Конечно, осмотревшись в Париже, она найдет здесь те молодые силы, которые умеют идти вперед, понимают, как важно отходить от непосредственного изображения видимости объекта, но в то же время не подменяют живописи простым фокусничанием, лишенным всякого «ремесла».
Такие есть. Сегодня, например, по дороге к скульптору Жолткевичу я зашел в маленькую мастерскую совсем молодого художника Цукермана. Он кончил рисовальную школу в Вильно и уже года три работает в Париже. Однако хотя он и живет в «La Ruche», в месте наиболее сильного прибоя наиболее безумных парадоксов, — это нисколько не лишило его ни индивидуальности, ни чутья красоты.
Конечно, молодой Цукерман еще не нашел себя, есть колебания, есть неопределенность в его пейзажах; но постепенно вырабатывается художник, искренно и поэтически видящий природу. А что особенно хорошо, так это то, что Цукерман рисует: рисует много, с жаром и честно.
Жолткевич принадлежит к числу русских полусамоучек (ведь и Аронсон был таким), но принадлежит также к числу людей, не позволяющих сильному течению модернизма сбить себя) с ног. А терпкая и острая атмосфера художественного Парижа очень полезна для тех, кто умеет все–таки сохранить свой вкус здравым и независимым.
Когда вы входите в мастерскую Жолткевича, то впечатление суровой строгости, сдержанного фанатизма, которое бросается в глаза в его произведениях на разных выставках, овладевает вамп с большой интенсивностью.
Эта скорбная, словно бы закусив губу и напрягая мускулы сдерживающая себя суррвость есть, конечно, дитя всей жизни молодого художника. Едва окончив гимназию, Жолткевич попал в тяжелую пятилетнюю ссылку в Восточную Сибирь. Оттуда он явился в Париж без гроша денег, с надорванным здоровьем и опечаленной душой.

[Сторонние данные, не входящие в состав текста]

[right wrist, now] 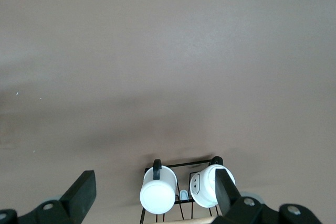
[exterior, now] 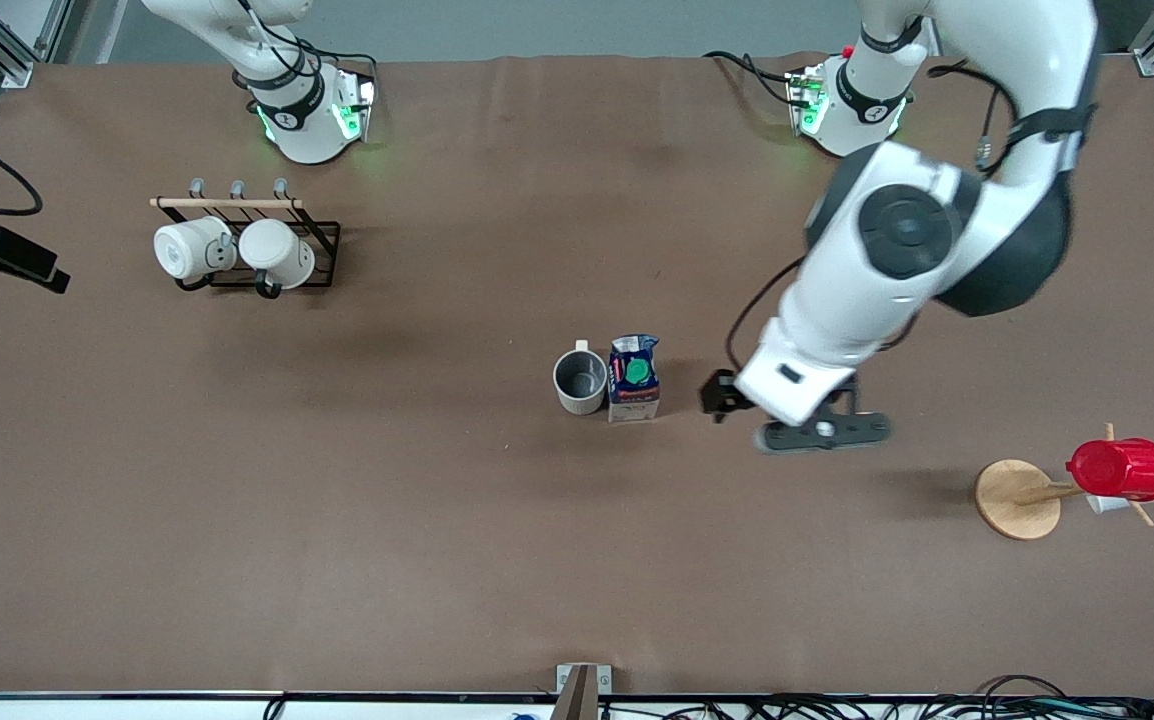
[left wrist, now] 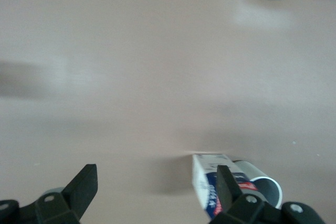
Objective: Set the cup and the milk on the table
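The cup [exterior: 579, 380] stands upright on the brown table [exterior: 417, 540] near its middle, dark grey inside showing. The milk [exterior: 634, 378] stands upright right beside it, toward the left arm's end. Both show in the left wrist view, the milk [left wrist: 206, 179] and the cup [left wrist: 260, 179] partly hidden by a fingertip [left wrist: 224, 179]. My left gripper [exterior: 752, 400] [left wrist: 156, 174] is open and empty, over the table beside the milk toward the left arm's end. My right gripper [right wrist: 152, 179] is open and empty, out of the front view, high over the mug rack.
A black wire rack [exterior: 317, 255] [right wrist: 181, 167] with two plain white mugs [exterior: 189, 248] [exterior: 277, 252] stands near the right arm's base. A wooden disc stand [exterior: 1015, 498] carries a red cup [exterior: 1122, 468] at the left arm's end. A black camera [exterior: 2, 255] sits at the right arm's end.
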`<act>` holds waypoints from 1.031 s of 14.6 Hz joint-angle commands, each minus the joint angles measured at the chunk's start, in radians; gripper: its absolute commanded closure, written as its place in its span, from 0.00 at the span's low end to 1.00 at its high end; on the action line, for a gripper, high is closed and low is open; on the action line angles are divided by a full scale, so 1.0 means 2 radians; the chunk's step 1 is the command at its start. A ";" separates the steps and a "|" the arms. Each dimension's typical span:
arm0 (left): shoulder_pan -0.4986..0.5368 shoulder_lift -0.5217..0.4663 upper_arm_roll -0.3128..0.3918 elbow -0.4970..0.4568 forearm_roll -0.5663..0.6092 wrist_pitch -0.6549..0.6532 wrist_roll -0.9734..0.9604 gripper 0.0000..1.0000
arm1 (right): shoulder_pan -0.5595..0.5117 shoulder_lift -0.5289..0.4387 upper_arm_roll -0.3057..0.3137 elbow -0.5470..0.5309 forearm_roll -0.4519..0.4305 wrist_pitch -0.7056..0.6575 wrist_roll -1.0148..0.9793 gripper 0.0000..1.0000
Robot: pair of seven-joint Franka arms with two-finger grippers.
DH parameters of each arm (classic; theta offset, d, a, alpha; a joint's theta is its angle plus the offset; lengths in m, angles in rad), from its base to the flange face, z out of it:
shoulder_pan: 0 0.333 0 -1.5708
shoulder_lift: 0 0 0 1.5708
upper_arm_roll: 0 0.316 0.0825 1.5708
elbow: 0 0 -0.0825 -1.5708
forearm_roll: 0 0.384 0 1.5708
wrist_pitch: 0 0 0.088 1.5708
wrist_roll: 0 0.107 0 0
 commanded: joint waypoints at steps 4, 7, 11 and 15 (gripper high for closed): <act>0.092 -0.070 -0.002 -0.010 0.027 -0.077 0.057 0.00 | 0.006 -0.013 -0.005 -0.013 0.007 0.005 -0.005 0.00; 0.121 -0.103 -0.009 -0.021 0.029 -0.120 0.114 0.00 | 0.006 -0.013 -0.006 -0.013 0.006 0.003 -0.033 0.00; 0.121 -0.181 0.004 -0.099 0.013 -0.129 0.144 0.00 | 0.007 -0.013 -0.006 -0.013 0.006 0.003 -0.034 0.00; 0.121 -0.266 0.050 -0.187 -0.033 -0.127 0.215 0.00 | 0.006 -0.013 -0.006 -0.013 0.006 0.003 -0.034 0.00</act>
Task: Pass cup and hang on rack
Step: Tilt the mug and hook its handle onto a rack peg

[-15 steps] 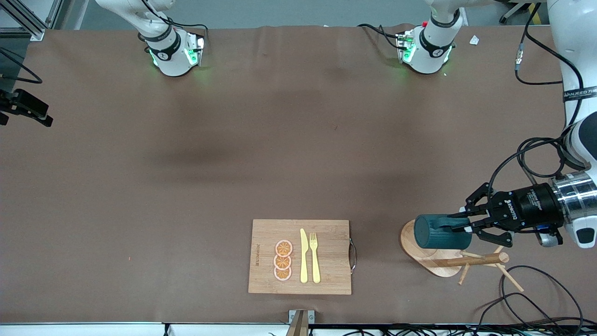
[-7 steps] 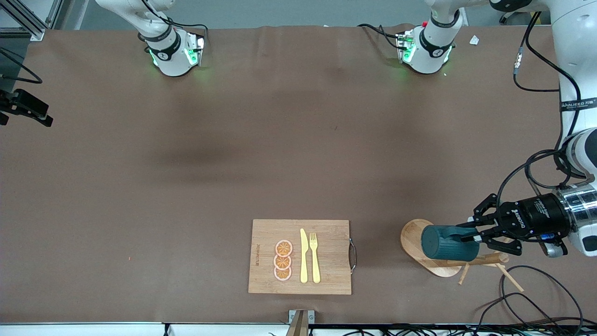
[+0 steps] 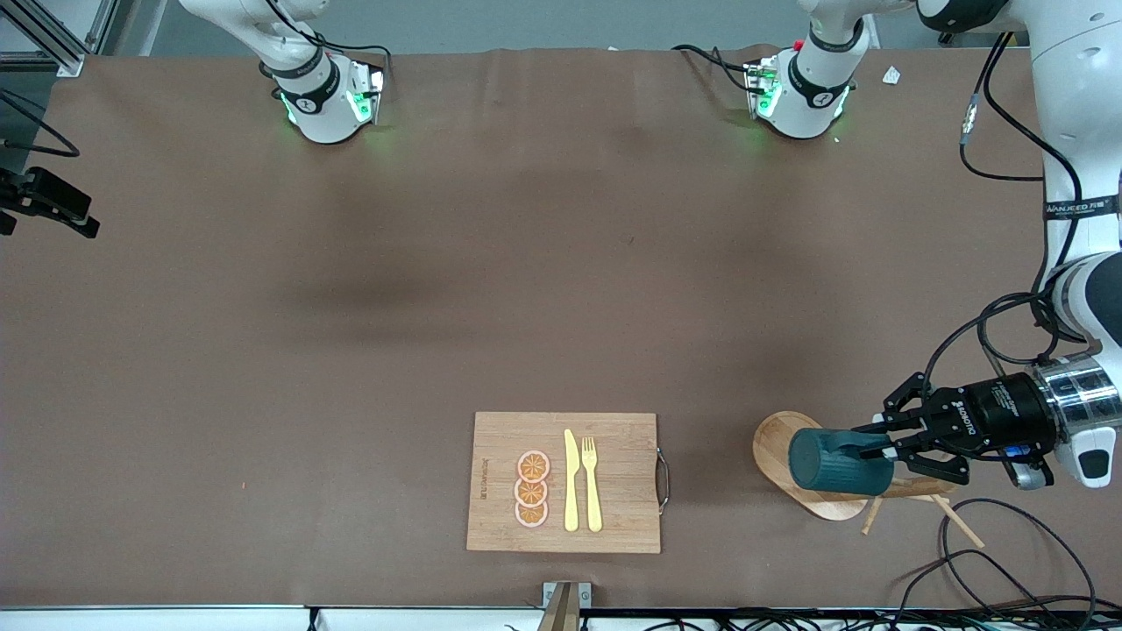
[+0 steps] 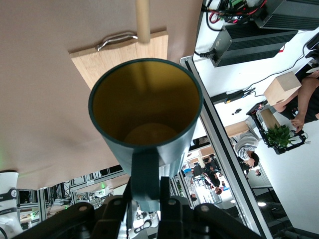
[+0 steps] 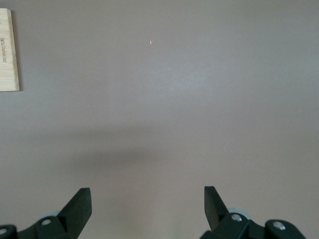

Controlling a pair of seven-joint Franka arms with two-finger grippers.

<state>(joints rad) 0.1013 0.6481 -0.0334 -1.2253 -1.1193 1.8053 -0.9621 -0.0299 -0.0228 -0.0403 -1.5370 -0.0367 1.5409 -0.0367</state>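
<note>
Left gripper (image 3: 885, 449) is clamped on the cup (image 3: 837, 462) by its handle, cup held sideways with the mouth pointing away from the wrist, hanging over the rack (image 3: 802, 473) at the left arm's end of the desk (image 3: 438, 289). In the left wrist view the handle sits pinched between the fingers (image 4: 164, 191), the yellowish inside is open to the camera, and one round wooden rod of the rack (image 4: 143, 20) shows just past the rim. My read: the pass is done and this is the hang step, not yet finished, since the cup isn't on a peg. Next move calls for lining the handle loop up with a thin angled peg and easing it on before letting go; the pegs are slim and partly hidden under the cup, so alignment is the tricky bit. Right gripper (image 5: 147, 201) waits with its fingers wide apart and nothing between them, over bare desk. Surface is a plain brown mat. A bamboo cutting board (image 3: 614, 526) lies near the front camera, carrying three orange slices (image 3: 532, 488), a yellow knife (image 3: 571, 480) and fork (image 3: 591, 482). Loose black cables (image 3: 990, 561) trail beside the rack. Room around is a lab: electronics and people show past the desk edge.
</note>
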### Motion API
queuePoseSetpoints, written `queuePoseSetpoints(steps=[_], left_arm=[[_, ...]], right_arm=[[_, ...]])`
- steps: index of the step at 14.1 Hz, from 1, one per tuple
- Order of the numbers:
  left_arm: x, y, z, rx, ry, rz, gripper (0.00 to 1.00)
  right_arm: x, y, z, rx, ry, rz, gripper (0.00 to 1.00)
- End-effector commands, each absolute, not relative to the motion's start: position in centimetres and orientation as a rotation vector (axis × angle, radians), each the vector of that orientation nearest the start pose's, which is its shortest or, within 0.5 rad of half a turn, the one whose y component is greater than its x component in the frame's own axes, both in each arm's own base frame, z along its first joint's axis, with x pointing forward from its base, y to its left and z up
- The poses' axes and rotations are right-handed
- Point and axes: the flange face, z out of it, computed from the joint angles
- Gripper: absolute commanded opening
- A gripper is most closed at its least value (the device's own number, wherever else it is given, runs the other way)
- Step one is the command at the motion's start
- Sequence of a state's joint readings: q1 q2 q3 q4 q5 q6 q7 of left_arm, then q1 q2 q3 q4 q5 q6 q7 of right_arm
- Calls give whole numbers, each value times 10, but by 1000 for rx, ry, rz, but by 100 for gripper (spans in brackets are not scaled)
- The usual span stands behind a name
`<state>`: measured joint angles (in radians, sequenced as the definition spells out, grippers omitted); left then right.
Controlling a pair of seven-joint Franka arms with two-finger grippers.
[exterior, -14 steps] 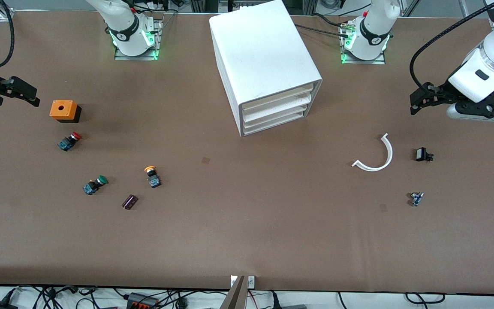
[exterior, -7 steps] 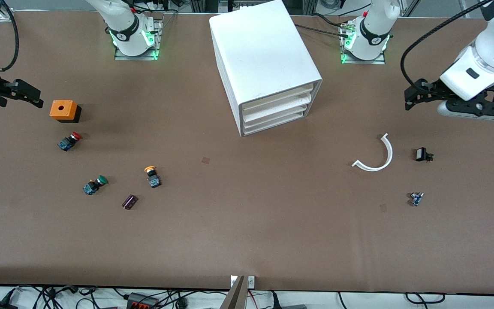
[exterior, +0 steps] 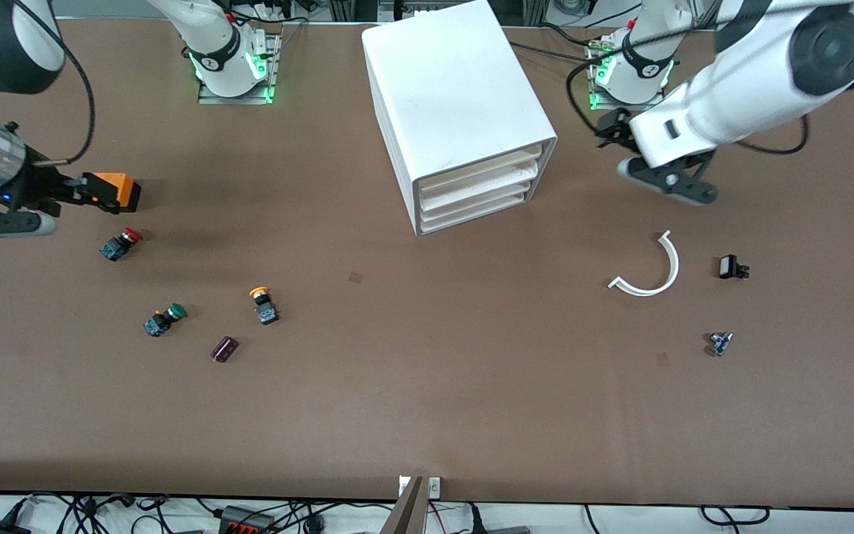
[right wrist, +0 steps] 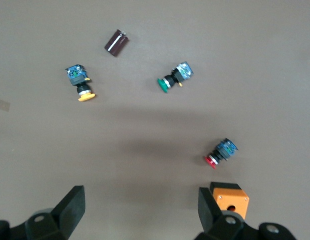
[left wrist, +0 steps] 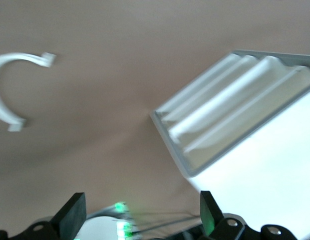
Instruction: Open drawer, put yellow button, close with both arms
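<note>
The left tool has swung in from the desk's edge and now hangs, fingers spread and empty, beside the white cabinet, whose top drawer remains shut. The right tool, also spread wide and empty, has moved over the orange box. The yellow button lies unmoved on the desk, nearer the front camera, between the green-capped switch and the cabinet.

We note: left tool, fingers spread apart, over the brown surface; white cabinet with three drawers; curved white strip lying apart.
</note>
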<state>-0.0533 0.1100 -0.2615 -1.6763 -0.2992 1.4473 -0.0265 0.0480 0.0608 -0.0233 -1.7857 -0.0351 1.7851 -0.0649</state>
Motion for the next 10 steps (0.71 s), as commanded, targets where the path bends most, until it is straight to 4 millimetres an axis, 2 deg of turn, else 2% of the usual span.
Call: queuePoseSetpoints(steps=[1, 3, 4, 6, 7, 8, 10], left_arm=[[555, -198, 459, -3480, 440, 958, 100], [568, -213, 431, -3664, 532, 1038, 100], [574, -216, 415, -3731, 640, 1060, 100], [583, -218, 366, -3884, 904, 1116, 100], [582, -222, 349, -3949, 989, 1130, 100], [581, -224, 340, -3979, 1036, 1112, 100], [569, -223, 317, -3991, 1123, 1121, 100]], right_arm=[[590, 39, 479, -3159, -240, 92, 100], [603, 57, 448, -3153, -286, 123, 100], [608, 65, 431, -3135, -292, 137, 100], [618, 84, 402, -3093, -346, 139, 100], [625, 91, 389, -3081, -438, 136, 100], [632, 94, 373, -3067, -507, 158, 100], [643, 106, 348, -3049, -544, 193, 100]])
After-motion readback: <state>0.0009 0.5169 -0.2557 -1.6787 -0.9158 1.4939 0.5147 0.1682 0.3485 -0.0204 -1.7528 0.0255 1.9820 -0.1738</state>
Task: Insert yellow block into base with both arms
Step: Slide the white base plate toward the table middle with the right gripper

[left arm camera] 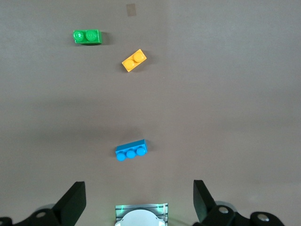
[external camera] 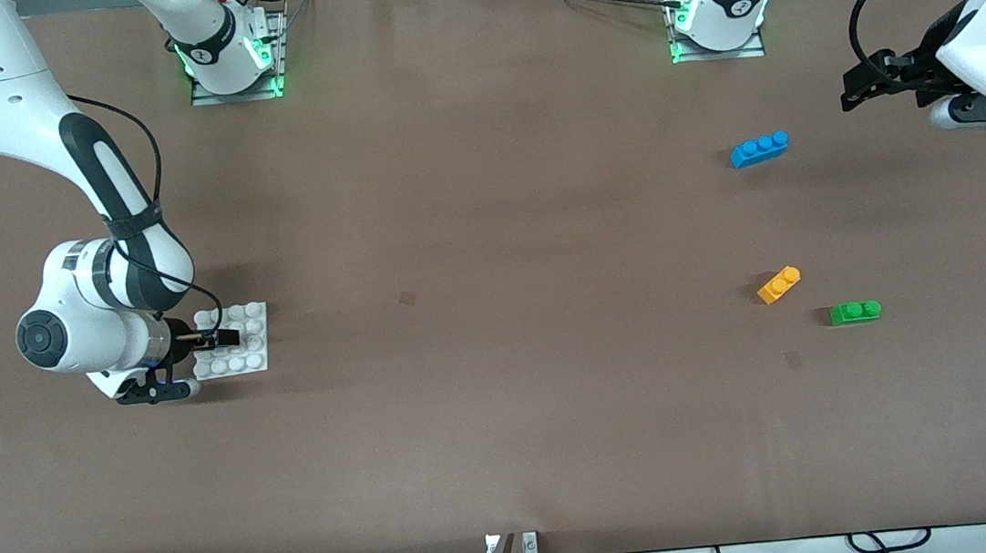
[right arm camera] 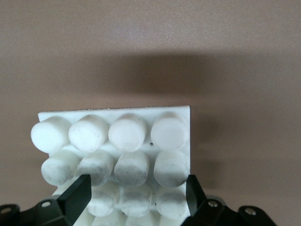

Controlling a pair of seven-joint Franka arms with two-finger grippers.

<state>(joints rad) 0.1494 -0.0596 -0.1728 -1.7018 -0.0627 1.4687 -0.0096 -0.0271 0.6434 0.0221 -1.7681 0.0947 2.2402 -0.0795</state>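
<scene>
Base point(external camera: 234, 345) toward right arm's end, three bricks toward left arm's end, well apart

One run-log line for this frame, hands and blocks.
right hand: shut on white base | left hand: open, over table above blue block | yellow block: untouched, beside green block

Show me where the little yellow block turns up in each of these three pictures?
Front view: the yellow block lies on the table toward the left arm's end, beside the green block.
Left wrist view: it shows beside the green block.
Right wrist view: not in it.
Shared landmark: the blue block.
</scene>
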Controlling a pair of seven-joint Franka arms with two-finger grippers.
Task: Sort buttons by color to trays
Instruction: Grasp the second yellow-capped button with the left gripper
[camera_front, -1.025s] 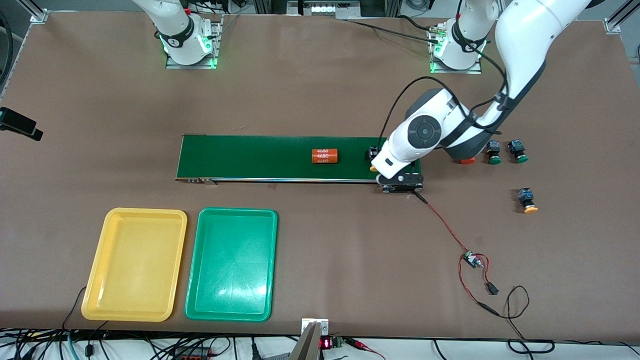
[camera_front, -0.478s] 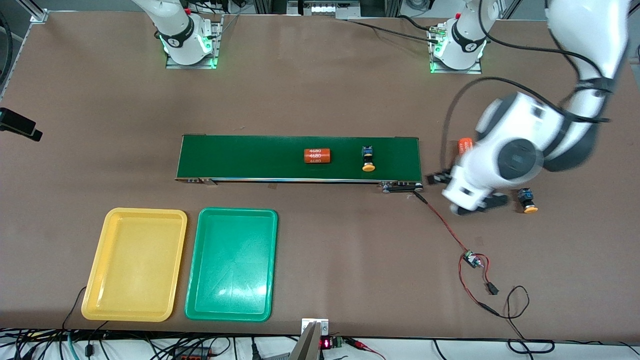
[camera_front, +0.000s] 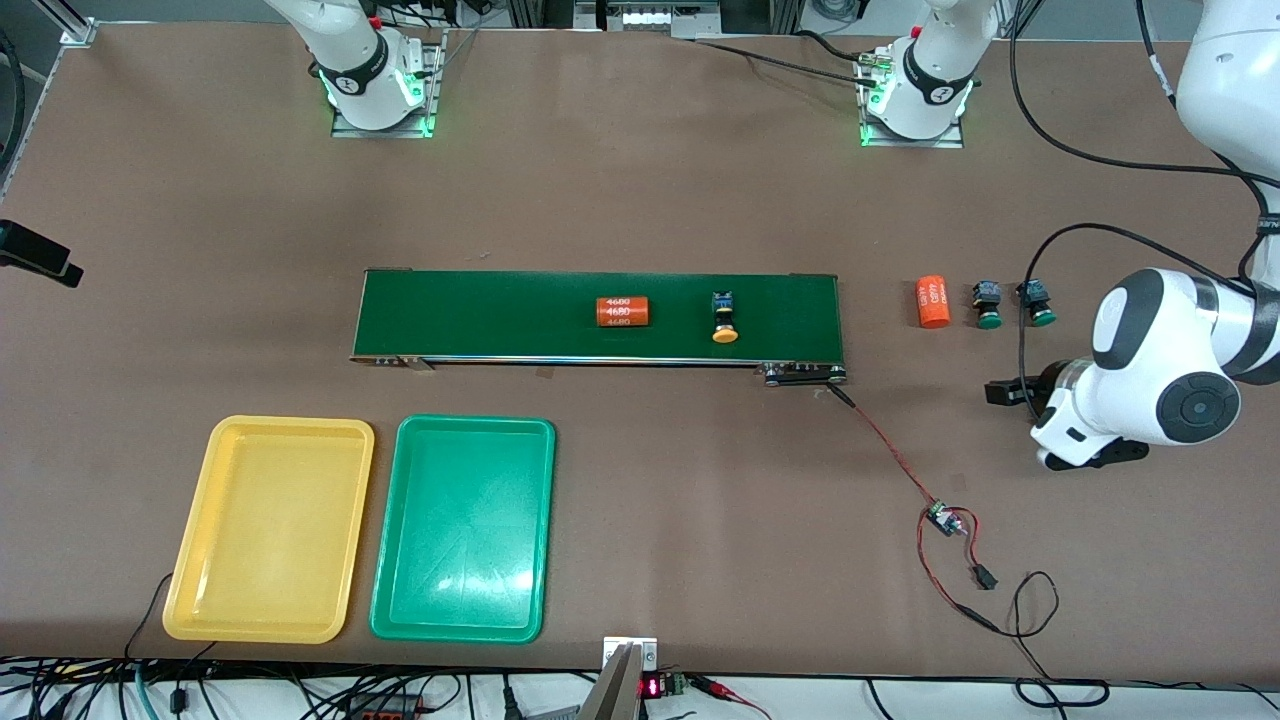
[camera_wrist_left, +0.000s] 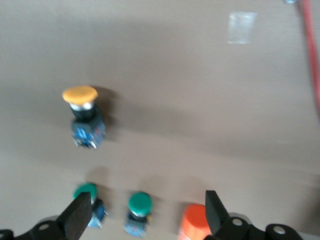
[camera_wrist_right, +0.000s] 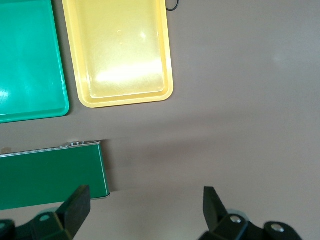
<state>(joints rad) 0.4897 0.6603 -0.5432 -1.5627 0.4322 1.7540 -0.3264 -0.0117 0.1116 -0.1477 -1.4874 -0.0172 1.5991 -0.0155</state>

Он начинает лепить как любитель, и первые же его вещи обращают внимание всех, кому он их случайно показывает. Сам удивленный открывшимся в нем талантом, Жолткевич начинает учиться. Вскоре он попадает в мастерскую Бурделя, которому больше всего обязан. Бурдель научил его строгому отношению к искусству и исканию архитектуры в пластике. Но сильная индивидуальность Жолткевича скоро резко разошлась с властными тенденциями учителя. Пришлось разойтись и фактически. С тех пор Жолткевич работает самостоятельно и выставляет в Салонах.
Быть может, наибольше страданий доставляет ему то, что приходится работать совсем без модели. Однако это мало сказывается в его произведениях, настолько оригинальных и ярких, что, надо ожидать, интересующиеся искусством люди скоро протянут руку этому сильному артисту, все еще борющемуся с нуждою.